WORK INSTRUCTION
The data below is to be retyped exactly, line by line.
*** Block opens ***
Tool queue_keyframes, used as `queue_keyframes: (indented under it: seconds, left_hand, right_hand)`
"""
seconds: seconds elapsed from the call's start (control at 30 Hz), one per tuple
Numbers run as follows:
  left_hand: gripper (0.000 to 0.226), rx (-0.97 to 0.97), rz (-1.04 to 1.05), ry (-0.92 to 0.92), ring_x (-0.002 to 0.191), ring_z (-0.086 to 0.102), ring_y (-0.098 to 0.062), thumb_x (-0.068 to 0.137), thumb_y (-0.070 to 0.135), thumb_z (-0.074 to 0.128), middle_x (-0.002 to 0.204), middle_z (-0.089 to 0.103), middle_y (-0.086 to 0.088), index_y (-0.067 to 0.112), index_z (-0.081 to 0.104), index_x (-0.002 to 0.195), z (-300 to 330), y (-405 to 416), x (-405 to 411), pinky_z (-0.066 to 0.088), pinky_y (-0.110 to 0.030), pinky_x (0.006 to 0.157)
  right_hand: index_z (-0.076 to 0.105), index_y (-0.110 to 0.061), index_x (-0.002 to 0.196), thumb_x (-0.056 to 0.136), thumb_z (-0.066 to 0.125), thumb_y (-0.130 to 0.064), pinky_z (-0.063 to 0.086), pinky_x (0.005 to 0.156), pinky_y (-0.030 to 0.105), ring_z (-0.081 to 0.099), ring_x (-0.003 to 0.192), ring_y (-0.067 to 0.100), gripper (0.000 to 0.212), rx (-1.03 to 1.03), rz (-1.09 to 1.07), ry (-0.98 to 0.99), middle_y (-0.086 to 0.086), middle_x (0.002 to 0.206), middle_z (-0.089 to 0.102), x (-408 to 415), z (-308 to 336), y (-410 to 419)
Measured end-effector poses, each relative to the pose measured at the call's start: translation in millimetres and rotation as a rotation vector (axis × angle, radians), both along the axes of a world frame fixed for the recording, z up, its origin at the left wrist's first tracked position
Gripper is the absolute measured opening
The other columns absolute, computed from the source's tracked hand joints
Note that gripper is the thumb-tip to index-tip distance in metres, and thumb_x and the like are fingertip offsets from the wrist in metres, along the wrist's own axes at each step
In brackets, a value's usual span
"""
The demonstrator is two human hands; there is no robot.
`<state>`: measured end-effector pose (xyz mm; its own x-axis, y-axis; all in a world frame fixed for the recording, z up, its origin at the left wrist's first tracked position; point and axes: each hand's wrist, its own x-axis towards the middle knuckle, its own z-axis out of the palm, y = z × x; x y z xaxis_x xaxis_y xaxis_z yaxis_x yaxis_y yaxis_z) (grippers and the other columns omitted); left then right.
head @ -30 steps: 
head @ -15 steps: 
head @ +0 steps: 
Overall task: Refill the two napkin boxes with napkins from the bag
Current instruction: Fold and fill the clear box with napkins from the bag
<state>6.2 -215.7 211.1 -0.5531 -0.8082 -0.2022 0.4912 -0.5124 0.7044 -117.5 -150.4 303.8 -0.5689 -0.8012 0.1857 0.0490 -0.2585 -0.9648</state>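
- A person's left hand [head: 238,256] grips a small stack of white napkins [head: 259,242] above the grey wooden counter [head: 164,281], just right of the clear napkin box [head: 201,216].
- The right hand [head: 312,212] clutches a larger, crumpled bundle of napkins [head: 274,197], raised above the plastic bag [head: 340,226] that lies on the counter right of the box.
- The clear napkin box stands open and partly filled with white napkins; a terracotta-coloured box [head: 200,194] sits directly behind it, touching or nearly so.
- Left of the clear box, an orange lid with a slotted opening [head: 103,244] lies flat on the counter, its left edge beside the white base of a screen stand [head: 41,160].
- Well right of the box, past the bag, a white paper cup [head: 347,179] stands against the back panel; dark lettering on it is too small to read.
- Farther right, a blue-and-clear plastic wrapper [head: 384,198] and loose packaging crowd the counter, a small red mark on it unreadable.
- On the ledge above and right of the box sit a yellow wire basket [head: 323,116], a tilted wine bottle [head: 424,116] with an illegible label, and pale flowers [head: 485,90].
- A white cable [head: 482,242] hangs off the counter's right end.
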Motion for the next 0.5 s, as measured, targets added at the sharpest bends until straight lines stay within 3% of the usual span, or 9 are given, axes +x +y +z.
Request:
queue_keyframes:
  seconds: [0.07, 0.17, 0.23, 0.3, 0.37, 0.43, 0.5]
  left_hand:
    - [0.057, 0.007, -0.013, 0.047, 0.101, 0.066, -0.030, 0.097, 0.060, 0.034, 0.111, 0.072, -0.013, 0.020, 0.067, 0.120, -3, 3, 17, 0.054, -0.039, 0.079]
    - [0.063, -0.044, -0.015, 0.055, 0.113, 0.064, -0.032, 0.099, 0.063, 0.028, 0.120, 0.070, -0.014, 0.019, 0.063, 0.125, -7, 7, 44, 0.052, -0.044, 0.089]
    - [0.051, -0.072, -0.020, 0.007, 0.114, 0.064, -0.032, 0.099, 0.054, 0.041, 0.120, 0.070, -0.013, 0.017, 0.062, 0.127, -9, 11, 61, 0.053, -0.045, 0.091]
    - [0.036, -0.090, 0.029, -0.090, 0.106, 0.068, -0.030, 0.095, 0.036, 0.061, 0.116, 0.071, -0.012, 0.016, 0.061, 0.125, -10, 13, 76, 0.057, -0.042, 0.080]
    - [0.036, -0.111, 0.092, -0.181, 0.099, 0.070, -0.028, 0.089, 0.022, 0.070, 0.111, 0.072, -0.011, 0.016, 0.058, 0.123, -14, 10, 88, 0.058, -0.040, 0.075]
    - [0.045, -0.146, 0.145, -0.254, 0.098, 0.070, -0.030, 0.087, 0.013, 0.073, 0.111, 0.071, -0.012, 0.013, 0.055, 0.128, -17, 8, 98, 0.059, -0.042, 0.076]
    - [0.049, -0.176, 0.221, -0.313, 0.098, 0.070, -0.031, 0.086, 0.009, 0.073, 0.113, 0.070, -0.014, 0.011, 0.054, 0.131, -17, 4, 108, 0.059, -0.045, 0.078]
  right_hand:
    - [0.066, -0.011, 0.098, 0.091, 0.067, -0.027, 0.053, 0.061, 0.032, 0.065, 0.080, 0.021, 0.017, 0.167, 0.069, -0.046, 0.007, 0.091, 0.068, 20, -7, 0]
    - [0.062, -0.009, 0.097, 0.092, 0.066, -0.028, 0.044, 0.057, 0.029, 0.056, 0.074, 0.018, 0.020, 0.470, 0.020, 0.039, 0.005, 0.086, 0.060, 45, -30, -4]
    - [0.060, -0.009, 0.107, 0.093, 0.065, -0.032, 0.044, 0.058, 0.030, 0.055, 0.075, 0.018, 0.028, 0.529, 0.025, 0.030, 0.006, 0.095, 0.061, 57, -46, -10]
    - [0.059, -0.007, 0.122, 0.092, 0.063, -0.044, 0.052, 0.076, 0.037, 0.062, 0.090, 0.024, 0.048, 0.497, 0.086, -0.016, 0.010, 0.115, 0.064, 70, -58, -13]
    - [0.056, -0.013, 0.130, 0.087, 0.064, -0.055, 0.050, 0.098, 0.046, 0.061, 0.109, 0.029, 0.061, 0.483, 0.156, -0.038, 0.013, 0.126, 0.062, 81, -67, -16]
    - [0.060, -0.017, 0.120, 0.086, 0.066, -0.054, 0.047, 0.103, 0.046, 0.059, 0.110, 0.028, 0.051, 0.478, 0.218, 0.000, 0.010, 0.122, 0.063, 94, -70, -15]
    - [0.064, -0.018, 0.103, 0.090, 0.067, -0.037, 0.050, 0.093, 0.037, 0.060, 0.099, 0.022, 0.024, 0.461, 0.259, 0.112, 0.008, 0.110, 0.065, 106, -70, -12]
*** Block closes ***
REPLY TO THE TASK
Tool queue_keyframes, used as `queue_keyframes: (indented under it: seconds, left_hand, right_hand)`
"""
seconds: seconds elapsed from the call's start (control at 30 Hz), one per tuple
Numbers run as follows:
  left_hand: gripper (0.000 to 0.226), rx (-0.97 to 0.97), rz (-1.04 to 1.05), ry (-0.92 to 0.92), ring_x (-0.002 to 0.191), ring_z (-0.086 to 0.102), ring_y (-0.098 to 0.062), thumb_x (-0.068 to 0.137), thumb_y (-0.070 to 0.135), thumb_z (-0.074 to 0.128), middle_x (-0.002 to 0.204), middle_z (-0.089 to 0.103), middle_y (-0.086 to 0.088), index_y (-0.067 to 0.112), index_z (-0.081 to 0.104), index_x (-0.002 to 0.195), z (-300 to 330), y (-405 to 416), x (-405 to 411), pinky_z (-0.066 to 0.088), pinky_y (-0.110 to 0.030), pinky_x (0.006 to 0.157)
  right_hand: index_z (-0.076 to 0.105), index_y (-0.110 to 0.061), index_x (-0.002 to 0.196), thumb_x (-0.056 to 0.136), thumb_z (-0.066 to 0.125), thumb_y (-0.130 to 0.064), pinky_z (-0.063 to 0.086), pinky_x (0.005 to 0.156), pinky_y (-0.030 to 0.105), ring_z (-0.081 to 0.099), ring_x (-0.003 to 0.192), ring_y (-0.067 to 0.100), gripper (0.000 to 0.212), rx (-1.03 to 1.03), rz (-1.09 to 1.07), ry (-0.98 to 0.99), middle_y (-0.086 to 0.086), middle_x (0.002 to 0.206), middle_z (-0.089 to 0.102), x (-408 to 415), z (-308 to 336), y (-410 to 419)
Measured end-effector poses, each relative to the pose measured at the call's start: translation in millimetres and rotation as a rotation vector (axis × angle, radians), both along the axes of a world frame fixed for the recording, z up, its origin at the left wrist's first tracked position
Gripper is the absolute measured opening
The other columns absolute, computed from the source's tracked hand joints
Note that gripper is the thumb-tip to index-tip distance in metres, and thumb_x and the like are fingertip offsets from the wrist in metres, along the wrist's own axes at each step
In brackets, a value's usual span
"""
The demonstrator is two human hands; there is no robot.
`<state>`: measured end-effector pose (xyz mm; its own x-axis, y-axis; all in a world frame fixed for the recording, z up, its origin at the left wrist's first tracked position; point and axes: each hand's wrist, its own x-axis towards the middle knuckle, its own z-axis out of the palm, y = z × x; x y z xaxis_x xaxis_y xaxis_z yaxis_x yaxis_y yaxis_z) (grippers and the other columns omitted); left then right.
head @ -30 steps: 
head @ -15 steps: 
head @ +0 steps: 
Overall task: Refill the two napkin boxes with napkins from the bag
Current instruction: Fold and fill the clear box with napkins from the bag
<state>6.2 -215.7 211.1 -0.5531 -0.8082 -0.2022 0.4912 -0.5124 0.7044 -117.5 -150.4 303.8 -0.5689 -0.8012 0.1857 0.0490 -0.2585 -0.9648</state>
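- A person's left hand [head: 238,256] grips a small stack of white napkins [head: 259,242] above the grey wooden counter [head: 164,281], just right of the clear napkin box [head: 201,216].
- The right hand [head: 312,212] clutches a larger, crumpled bundle of napkins [head: 274,197], raised above the plastic bag [head: 340,226] that lies on the counter right of the box.
- The clear napkin box stands open and partly filled with white napkins; a terracotta-coloured box [head: 200,194] sits directly behind it, touching or nearly so.
- Left of the clear box, an orange lid with a slotted opening [head: 103,244] lies flat on the counter, its left edge beside the white base of a screen stand [head: 41,160].
- Well right of the box, past the bag, a white paper cup [head: 347,179] stands against the back panel; dark lettering on it is too small to read.
- Farther right, a blue-and-clear plastic wrapper [head: 384,198] and loose packaging crowd the counter, a small red mark on it unreadable.
- On the ledge above and right of the box sit a yellow wire basket [head: 323,116], a tilted wine bottle [head: 424,116] with an illegible label, and pale flowers [head: 485,90].
- A white cable [head: 482,242] hangs off the counter's right end.
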Motion for the next 0.5 s, as measured, targets added at the sharpest bends until straight lines stay within 3% of the usual span, or 9 are given, axes +x +y +z.
Request:
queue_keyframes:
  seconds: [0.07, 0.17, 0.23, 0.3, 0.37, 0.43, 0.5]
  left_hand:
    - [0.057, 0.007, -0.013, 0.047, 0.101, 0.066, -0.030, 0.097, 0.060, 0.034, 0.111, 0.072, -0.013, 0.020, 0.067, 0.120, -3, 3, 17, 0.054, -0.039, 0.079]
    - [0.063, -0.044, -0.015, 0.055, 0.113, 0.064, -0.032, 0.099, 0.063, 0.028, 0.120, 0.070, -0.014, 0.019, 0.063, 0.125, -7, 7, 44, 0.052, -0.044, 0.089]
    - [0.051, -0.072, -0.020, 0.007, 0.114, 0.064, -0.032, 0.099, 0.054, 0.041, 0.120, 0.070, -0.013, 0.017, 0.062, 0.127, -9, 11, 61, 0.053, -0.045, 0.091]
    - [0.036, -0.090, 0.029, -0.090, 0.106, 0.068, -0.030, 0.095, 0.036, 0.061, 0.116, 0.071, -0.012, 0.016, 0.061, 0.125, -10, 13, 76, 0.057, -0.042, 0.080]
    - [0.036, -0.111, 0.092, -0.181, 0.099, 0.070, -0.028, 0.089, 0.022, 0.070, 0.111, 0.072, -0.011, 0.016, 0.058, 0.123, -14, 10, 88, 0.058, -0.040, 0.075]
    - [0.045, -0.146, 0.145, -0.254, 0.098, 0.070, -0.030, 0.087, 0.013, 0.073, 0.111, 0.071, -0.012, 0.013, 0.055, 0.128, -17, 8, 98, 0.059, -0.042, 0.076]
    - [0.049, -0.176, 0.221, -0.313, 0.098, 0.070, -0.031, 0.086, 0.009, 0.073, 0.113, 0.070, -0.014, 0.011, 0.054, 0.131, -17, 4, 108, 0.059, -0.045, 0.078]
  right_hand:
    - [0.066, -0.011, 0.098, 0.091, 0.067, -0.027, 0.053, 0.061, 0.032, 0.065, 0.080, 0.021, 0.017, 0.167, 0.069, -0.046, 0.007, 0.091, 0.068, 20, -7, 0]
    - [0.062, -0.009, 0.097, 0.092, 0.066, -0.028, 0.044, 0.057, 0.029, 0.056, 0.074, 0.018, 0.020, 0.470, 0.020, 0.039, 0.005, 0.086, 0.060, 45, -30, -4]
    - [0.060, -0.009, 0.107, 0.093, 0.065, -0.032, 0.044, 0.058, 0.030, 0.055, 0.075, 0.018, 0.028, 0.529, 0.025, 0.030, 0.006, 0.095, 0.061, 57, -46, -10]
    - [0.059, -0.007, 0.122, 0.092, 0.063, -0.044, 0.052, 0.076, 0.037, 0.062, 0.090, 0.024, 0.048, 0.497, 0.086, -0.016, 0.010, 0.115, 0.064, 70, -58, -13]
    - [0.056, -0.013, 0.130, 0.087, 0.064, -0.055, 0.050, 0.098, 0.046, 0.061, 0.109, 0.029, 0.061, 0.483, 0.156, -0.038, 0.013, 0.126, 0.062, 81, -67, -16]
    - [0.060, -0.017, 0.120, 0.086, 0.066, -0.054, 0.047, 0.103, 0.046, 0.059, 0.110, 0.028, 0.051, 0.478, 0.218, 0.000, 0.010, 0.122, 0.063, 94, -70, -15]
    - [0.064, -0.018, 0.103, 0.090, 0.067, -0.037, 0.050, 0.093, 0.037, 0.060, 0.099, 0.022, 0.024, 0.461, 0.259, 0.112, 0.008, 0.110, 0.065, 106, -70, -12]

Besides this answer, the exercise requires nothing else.